» ASSIGNMENT
Using the listing below, please gather every line containing the word "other".

** Opening SOURCE MATERIAL block **

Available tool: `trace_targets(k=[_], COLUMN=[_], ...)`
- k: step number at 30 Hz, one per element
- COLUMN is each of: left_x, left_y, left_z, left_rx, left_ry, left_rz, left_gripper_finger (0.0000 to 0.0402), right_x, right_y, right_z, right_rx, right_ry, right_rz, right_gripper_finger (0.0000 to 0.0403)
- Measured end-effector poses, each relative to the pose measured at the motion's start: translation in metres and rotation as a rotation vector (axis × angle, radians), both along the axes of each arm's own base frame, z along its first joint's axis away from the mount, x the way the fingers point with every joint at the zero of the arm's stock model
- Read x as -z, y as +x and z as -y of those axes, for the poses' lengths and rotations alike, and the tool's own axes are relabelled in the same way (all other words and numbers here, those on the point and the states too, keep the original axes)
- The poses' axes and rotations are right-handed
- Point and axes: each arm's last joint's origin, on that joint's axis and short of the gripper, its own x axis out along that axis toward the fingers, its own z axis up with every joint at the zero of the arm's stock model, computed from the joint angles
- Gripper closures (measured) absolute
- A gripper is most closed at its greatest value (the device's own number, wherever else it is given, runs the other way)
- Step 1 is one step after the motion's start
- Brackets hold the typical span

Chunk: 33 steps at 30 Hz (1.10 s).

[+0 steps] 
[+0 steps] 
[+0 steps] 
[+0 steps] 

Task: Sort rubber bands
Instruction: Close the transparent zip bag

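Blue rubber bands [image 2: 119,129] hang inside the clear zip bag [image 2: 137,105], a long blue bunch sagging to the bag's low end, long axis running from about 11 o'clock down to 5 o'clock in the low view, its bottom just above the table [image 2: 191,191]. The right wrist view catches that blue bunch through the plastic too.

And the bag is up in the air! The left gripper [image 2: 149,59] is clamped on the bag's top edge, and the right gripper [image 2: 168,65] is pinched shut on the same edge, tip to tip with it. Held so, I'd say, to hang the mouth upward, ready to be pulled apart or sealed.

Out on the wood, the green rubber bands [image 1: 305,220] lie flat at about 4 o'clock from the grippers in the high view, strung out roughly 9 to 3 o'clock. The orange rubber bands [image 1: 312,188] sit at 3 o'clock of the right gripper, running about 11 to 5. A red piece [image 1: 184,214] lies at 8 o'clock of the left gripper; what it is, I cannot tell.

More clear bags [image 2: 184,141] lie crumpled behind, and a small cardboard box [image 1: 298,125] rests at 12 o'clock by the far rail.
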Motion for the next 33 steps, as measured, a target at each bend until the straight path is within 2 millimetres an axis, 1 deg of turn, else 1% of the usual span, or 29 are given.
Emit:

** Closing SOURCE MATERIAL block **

» RESPONSE
- Read x as -z, y as +x and z as -y of those axes, for the poses' lengths and rotations alike, and the tool's own axes are relabelled in the same way (all other words and numbers here, those on the point and the states too, keep the original axes)
- A gripper is most closed at its greatest value (the device's own number, wherever else it is given, runs the other way)

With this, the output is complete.